Work instruction
Word for word, repeat the data; no picture should appear in the result.

The data
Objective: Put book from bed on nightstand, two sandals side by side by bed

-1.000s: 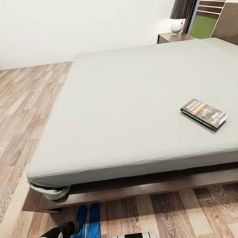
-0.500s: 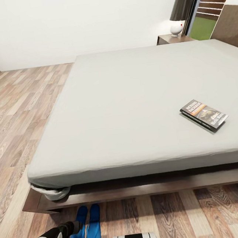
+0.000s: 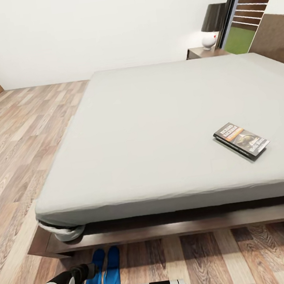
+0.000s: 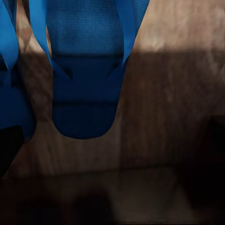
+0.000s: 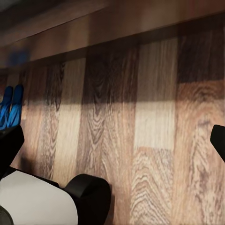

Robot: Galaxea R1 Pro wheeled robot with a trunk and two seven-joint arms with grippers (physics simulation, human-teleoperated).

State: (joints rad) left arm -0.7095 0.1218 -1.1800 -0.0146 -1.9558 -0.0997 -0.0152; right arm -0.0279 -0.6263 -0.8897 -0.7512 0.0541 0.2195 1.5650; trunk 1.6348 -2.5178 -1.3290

Answer for this exercise
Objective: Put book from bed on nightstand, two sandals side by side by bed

-1.000s: 
-0.500s: 
+0.000s: 
+0.000s: 
+0.000s: 

Robot: Galaxea R1 Pro wheeled robot with a trunk and two seven-joint arms with grippers (physics simulation, human-teleoperated).

State: (joints rad) left arm -0.7095 0.1218 -1.1800 -0.0146 -1.9558 -0.0997 -0.0152; right arm -0.0279 -0.6263 -0.8897 -0.7512 0.0541 0.2195 1.5650; trunk 1.6348 -2.5178 -1.3290

What the exercise asked for has been given in full.